• [EXERCISE] Repeat the data in full. No line may differ from the original.

• [DATA SHOWN]
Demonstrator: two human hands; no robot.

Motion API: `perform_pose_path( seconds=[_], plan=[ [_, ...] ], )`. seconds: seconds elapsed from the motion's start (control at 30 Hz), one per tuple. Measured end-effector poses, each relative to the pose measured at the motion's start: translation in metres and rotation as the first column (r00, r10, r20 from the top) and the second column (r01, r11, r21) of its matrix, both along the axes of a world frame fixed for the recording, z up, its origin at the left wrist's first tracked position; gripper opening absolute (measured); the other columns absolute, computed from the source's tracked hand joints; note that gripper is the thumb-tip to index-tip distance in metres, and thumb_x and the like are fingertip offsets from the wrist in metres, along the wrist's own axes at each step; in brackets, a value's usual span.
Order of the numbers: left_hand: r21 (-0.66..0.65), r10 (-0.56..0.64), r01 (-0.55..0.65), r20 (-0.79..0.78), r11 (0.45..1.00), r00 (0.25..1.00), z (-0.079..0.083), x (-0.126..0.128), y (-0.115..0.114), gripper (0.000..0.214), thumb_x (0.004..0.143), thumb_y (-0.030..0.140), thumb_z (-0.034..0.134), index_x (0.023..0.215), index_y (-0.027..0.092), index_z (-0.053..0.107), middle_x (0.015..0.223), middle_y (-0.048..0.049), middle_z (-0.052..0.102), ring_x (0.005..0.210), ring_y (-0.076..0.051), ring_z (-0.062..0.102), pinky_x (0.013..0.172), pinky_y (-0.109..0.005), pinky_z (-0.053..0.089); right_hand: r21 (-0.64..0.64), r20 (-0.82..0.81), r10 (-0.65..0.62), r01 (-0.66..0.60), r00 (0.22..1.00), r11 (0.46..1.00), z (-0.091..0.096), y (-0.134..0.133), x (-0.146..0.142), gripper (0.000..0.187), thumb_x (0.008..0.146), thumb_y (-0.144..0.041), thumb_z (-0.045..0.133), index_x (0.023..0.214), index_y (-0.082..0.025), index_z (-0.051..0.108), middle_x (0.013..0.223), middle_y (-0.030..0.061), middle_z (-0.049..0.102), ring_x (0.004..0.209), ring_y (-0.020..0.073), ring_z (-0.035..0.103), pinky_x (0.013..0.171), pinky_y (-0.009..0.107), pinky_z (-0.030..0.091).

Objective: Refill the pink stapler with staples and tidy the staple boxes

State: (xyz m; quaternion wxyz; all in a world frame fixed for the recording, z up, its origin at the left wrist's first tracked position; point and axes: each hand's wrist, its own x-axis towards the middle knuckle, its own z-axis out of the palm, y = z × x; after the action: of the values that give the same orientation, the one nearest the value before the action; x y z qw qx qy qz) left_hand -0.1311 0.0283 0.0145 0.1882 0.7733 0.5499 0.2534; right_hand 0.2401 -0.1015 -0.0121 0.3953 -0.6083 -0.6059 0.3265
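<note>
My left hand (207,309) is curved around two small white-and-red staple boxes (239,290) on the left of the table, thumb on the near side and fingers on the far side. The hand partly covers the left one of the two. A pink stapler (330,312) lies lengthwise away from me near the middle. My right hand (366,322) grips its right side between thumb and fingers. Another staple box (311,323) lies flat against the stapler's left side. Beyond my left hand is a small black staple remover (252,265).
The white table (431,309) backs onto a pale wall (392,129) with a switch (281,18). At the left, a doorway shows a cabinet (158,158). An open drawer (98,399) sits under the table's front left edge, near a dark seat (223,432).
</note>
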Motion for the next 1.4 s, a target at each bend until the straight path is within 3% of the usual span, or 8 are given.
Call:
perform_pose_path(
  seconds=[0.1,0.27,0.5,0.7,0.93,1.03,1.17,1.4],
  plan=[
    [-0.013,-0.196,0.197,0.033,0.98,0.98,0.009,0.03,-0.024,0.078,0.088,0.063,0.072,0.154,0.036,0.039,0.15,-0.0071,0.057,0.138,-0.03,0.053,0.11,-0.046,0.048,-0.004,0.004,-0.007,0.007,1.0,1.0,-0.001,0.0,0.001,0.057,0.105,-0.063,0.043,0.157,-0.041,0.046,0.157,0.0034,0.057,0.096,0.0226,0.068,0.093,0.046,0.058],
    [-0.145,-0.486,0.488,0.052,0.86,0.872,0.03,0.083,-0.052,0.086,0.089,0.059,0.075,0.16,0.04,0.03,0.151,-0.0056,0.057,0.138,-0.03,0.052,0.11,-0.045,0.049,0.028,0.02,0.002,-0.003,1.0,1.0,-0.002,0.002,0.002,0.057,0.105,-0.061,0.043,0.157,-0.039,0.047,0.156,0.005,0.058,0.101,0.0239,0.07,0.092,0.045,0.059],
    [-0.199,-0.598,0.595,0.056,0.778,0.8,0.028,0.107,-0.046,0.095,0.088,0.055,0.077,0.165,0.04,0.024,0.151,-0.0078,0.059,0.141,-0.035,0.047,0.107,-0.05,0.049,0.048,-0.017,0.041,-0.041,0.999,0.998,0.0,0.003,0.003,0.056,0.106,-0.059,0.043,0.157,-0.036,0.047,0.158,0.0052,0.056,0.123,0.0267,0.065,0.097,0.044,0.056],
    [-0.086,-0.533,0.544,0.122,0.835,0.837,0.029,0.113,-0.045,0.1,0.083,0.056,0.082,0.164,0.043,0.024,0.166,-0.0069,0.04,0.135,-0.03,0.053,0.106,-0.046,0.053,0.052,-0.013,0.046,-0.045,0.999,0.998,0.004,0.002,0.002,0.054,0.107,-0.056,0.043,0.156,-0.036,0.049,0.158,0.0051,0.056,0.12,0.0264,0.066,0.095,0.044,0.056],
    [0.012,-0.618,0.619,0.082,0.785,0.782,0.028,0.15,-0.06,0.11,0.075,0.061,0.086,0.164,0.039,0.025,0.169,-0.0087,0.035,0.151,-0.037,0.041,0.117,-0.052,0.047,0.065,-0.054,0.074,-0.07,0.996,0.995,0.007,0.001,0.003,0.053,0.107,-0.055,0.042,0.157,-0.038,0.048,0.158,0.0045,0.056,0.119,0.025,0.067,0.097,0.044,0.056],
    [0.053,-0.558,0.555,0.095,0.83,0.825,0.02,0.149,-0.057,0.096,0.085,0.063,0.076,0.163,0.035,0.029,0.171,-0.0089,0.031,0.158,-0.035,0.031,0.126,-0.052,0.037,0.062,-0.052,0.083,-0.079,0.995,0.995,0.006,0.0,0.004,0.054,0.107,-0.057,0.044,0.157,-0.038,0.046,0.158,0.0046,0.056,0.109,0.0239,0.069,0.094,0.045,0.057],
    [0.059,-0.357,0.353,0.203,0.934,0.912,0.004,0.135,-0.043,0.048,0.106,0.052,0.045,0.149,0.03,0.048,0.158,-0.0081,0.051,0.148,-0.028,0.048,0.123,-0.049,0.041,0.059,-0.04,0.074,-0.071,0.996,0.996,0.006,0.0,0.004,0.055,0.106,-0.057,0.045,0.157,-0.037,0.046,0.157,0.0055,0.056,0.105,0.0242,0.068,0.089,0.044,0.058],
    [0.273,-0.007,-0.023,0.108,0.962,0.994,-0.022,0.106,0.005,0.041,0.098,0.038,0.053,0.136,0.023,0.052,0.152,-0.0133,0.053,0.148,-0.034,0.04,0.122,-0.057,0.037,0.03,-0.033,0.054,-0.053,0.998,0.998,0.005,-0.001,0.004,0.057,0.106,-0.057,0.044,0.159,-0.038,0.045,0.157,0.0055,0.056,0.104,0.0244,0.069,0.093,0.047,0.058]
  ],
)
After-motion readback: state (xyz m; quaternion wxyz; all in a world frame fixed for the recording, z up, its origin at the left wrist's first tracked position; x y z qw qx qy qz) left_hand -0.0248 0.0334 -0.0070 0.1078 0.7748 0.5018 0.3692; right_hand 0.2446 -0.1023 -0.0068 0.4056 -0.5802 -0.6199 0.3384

• [WRITTEN RESPONSE]
Demonstrator: two human hands; no robot.

Motion API: `perform_pose_path( seconds=[_], plan=[ [_, ...] ], )`. seconds: seconds elapsed from the motion's start (control at 30 Hz), one per tuple. Measured end-effector poses, each relative to the pose measured at the motion's start: translation in metres and rotation as the first column (r00, r10, r20 from the top) and the second column (r01, r11, r21) of its matrix, both along the axes of a world frame fixed for the recording, z up, its origin at the left wrist's first tracked position; gripper opening absolute (measured); the other columns absolute, computed from the source's tracked hand joints; note that gripper is the thumb-tip to index-tip distance in metres, and thumb_x and the like are fingertip offsets from the wrist in metres, along the wrist's own axes at each step; in brackets, a value's usual span.
Order of the numbers: left_hand: r21 (-0.66..0.65), r10 (-0.56..0.64), r01 (-0.55..0.65), r20 (-0.79..0.78), r11 (0.45..1.00), r00 (0.25..1.00), z (-0.079..0.083), x (-0.126..0.128), y (-0.115..0.114), gripper (0.000..0.214), thumb_x (0.004..0.143), thumb_y (-0.030..0.140), thumb_z (-0.034..0.134), index_x (0.023..0.215), index_y (-0.027..0.092), index_z (-0.053..0.107), middle_x (0.015..0.223), middle_y (-0.048..0.049), middle_z (-0.052..0.102), ring_x (0.005..0.210), ring_y (-0.076..0.051), ring_z (-0.062..0.102), pinky_x (0.013..0.172), pinky_y (-0.109..0.005), pinky_z (-0.053..0.089); right_hand: r21 (-0.64..0.64), r20 (-0.82..0.81), r10 (-0.65..0.62), r01 (-0.66..0.60), r00 (0.22..1.00), r11 (0.46..1.00), z (-0.091..0.096), y (-0.134..0.133), x (-0.146..0.142), gripper (0.000..0.187), thumb_x (0.008..0.146), thumb_y (-0.144..0.041), thumb_z (-0.045..0.133), index_x (0.023..0.214), index_y (-0.082..0.025), index_z (-0.051..0.108), middle_x (0.013..0.223), middle_y (-0.030..0.061), middle_z (-0.049..0.102), ring_x (0.004..0.209), ring_y (-0.020..0.073), ring_z (-0.035..0.103), pinky_x (0.013..0.171), pinky_y (-0.009..0.107), pinky_z (-0.030..0.091).

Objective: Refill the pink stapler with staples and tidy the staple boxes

State: (xyz m; quaternion wxyz; all in a world frame fixed for the recording, z up, its origin at the left wrist's first tracked position; point and axes: each hand's wrist, its own x-axis towards the middle knuckle, its own z-axis out of the palm, y = z × x; after the action: of the values that give the same orientation, the one nearest the value before the action; x y z qw qx qy qz) left_hand -0.1311 0.0283 0.0145 0.1882 0.7733 0.5499 0.2534; right_hand 0.2401 -0.1015 -0.0121 0.3953 -0.6083 -0.6059 0.3265
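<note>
My left hand (207,309) is curved around two small white-and-red staple boxes (239,290) on the left of the table, thumb on the near side and fingers on the far side. The hand partly covers the left one of the two. A pink stapler (330,312) lies lengthwise away from me near the middle. My right hand (366,322) grips its right side between thumb and fingers. Another staple box (311,323) lies flat against the stapler's left side. Beyond my left hand is a small black staple remover (252,265).
The white table (431,309) backs onto a pale wall (392,129) with a switch (281,18). At the left, a doorway shows a cabinet (158,158). An open drawer (98,399) sits under the table's front left edge, near a dark seat (223,432).
</note>
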Motion for the next 1.4 s, a target at each bend until the straight path is within 3% of the usual span, or 8 are given.
Call:
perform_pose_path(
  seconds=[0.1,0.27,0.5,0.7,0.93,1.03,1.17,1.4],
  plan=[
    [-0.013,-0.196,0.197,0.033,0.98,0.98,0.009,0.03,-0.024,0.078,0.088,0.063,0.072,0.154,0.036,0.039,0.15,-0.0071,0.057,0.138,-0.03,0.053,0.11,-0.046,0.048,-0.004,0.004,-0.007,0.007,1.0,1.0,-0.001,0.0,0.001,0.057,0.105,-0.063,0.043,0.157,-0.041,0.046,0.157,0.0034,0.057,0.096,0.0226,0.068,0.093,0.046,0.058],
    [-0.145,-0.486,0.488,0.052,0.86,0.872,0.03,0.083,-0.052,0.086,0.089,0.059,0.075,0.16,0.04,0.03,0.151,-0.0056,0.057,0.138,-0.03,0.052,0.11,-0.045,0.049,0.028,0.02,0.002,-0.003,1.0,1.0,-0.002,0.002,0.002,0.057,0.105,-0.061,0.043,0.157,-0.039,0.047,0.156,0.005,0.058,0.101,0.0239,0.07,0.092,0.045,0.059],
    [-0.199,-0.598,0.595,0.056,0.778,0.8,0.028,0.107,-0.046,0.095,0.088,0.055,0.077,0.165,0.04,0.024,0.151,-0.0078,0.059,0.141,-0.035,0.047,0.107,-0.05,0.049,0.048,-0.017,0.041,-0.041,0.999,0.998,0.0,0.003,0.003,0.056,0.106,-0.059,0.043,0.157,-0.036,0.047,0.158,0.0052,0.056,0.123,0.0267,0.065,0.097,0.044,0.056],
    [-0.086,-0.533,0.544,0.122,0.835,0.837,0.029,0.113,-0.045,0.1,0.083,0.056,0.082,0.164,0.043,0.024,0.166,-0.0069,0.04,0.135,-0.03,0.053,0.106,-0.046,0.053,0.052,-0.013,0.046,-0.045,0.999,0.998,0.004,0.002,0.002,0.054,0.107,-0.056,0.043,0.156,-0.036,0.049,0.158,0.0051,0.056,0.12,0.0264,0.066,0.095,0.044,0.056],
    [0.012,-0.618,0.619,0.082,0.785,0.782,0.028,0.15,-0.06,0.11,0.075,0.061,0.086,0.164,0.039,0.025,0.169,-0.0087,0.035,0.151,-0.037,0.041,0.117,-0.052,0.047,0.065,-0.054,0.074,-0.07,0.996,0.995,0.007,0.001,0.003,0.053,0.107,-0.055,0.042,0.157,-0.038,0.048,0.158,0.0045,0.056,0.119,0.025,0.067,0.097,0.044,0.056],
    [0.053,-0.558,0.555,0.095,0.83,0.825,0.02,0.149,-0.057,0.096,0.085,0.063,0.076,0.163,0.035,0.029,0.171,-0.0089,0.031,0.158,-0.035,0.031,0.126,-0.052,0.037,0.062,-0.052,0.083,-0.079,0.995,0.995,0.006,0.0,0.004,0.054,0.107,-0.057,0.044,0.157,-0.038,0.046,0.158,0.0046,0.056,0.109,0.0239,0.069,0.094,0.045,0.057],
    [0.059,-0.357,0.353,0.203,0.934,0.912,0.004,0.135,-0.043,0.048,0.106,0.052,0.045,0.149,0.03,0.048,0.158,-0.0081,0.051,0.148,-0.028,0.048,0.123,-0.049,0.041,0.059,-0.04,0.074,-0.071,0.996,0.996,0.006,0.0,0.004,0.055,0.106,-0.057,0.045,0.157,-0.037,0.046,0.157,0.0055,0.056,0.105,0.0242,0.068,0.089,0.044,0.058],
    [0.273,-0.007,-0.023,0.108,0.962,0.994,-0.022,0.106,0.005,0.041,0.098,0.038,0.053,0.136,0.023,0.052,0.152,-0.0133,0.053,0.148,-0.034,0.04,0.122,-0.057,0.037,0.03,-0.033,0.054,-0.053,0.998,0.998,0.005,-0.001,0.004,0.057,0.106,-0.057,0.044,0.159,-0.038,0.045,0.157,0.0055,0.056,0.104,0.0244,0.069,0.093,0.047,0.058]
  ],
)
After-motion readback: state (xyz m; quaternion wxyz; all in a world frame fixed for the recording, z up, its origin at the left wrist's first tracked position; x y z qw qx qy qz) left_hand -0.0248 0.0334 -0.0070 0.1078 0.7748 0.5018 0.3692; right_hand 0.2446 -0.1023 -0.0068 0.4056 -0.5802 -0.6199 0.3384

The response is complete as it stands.